**To do**.
All of the data must be returned word for word.

**Data section**.
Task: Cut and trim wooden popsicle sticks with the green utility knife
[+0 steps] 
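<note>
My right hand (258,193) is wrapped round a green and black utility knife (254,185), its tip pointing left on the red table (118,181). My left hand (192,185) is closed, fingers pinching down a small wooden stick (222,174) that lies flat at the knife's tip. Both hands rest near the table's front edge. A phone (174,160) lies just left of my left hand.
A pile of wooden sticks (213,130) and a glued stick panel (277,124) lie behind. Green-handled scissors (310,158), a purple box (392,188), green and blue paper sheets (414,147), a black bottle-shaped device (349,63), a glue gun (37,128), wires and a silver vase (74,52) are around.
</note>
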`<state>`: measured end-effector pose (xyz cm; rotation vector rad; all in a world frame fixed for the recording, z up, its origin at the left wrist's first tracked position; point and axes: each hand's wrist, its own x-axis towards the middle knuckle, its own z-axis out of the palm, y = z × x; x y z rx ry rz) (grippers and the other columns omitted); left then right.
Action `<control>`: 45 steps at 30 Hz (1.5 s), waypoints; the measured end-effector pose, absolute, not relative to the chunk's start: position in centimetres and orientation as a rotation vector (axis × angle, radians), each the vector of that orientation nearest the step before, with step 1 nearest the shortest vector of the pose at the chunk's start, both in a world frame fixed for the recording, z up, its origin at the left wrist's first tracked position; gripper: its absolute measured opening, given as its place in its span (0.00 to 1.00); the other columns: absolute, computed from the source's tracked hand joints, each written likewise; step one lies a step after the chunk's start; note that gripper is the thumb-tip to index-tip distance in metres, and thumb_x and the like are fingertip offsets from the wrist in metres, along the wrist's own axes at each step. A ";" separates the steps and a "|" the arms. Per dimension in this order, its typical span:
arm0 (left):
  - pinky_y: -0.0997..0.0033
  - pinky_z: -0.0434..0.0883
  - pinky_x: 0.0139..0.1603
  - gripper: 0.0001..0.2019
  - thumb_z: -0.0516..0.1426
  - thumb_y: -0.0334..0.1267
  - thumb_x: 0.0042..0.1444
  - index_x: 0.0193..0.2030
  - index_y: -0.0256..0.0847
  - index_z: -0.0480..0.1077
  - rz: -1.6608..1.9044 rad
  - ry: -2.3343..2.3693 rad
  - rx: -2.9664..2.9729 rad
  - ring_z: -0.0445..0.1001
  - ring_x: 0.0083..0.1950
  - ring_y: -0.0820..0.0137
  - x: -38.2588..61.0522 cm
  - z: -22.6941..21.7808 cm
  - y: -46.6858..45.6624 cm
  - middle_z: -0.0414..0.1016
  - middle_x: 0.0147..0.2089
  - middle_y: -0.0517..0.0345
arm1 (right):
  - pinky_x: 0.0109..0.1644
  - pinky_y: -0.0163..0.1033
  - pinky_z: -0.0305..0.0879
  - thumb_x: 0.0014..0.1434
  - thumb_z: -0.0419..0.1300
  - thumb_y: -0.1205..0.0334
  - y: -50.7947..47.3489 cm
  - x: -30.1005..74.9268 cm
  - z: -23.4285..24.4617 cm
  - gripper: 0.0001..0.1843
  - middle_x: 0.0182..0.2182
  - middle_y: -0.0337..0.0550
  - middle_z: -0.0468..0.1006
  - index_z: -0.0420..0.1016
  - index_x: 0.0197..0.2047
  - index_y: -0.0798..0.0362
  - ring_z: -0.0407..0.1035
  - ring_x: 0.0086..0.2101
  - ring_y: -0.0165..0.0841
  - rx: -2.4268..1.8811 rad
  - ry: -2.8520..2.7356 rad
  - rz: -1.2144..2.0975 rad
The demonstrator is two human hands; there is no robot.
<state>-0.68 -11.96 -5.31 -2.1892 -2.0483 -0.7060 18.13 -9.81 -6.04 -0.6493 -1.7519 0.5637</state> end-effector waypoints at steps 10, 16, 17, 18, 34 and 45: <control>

**Response**.
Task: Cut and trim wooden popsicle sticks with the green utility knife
[+0 steps] 
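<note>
My right hand (258,193) is wrapped round a green and black utility knife (254,185), its tip pointing left on the red table (118,181). My left hand (192,185) is closed, fingers pinching down a small wooden stick (222,174) that lies flat at the knife's tip. Both hands rest near the table's front edge. A phone (174,160) lies just left of my left hand.
A pile of wooden sticks (213,130) and a glued stick panel (277,124) lie behind. Green-handled scissors (310,158), a purple box (392,188), green and blue paper sheets (414,147), a black bottle-shaped device (349,63), a glue gun (37,128), wires and a silver vase (74,52) are around.
</note>
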`<state>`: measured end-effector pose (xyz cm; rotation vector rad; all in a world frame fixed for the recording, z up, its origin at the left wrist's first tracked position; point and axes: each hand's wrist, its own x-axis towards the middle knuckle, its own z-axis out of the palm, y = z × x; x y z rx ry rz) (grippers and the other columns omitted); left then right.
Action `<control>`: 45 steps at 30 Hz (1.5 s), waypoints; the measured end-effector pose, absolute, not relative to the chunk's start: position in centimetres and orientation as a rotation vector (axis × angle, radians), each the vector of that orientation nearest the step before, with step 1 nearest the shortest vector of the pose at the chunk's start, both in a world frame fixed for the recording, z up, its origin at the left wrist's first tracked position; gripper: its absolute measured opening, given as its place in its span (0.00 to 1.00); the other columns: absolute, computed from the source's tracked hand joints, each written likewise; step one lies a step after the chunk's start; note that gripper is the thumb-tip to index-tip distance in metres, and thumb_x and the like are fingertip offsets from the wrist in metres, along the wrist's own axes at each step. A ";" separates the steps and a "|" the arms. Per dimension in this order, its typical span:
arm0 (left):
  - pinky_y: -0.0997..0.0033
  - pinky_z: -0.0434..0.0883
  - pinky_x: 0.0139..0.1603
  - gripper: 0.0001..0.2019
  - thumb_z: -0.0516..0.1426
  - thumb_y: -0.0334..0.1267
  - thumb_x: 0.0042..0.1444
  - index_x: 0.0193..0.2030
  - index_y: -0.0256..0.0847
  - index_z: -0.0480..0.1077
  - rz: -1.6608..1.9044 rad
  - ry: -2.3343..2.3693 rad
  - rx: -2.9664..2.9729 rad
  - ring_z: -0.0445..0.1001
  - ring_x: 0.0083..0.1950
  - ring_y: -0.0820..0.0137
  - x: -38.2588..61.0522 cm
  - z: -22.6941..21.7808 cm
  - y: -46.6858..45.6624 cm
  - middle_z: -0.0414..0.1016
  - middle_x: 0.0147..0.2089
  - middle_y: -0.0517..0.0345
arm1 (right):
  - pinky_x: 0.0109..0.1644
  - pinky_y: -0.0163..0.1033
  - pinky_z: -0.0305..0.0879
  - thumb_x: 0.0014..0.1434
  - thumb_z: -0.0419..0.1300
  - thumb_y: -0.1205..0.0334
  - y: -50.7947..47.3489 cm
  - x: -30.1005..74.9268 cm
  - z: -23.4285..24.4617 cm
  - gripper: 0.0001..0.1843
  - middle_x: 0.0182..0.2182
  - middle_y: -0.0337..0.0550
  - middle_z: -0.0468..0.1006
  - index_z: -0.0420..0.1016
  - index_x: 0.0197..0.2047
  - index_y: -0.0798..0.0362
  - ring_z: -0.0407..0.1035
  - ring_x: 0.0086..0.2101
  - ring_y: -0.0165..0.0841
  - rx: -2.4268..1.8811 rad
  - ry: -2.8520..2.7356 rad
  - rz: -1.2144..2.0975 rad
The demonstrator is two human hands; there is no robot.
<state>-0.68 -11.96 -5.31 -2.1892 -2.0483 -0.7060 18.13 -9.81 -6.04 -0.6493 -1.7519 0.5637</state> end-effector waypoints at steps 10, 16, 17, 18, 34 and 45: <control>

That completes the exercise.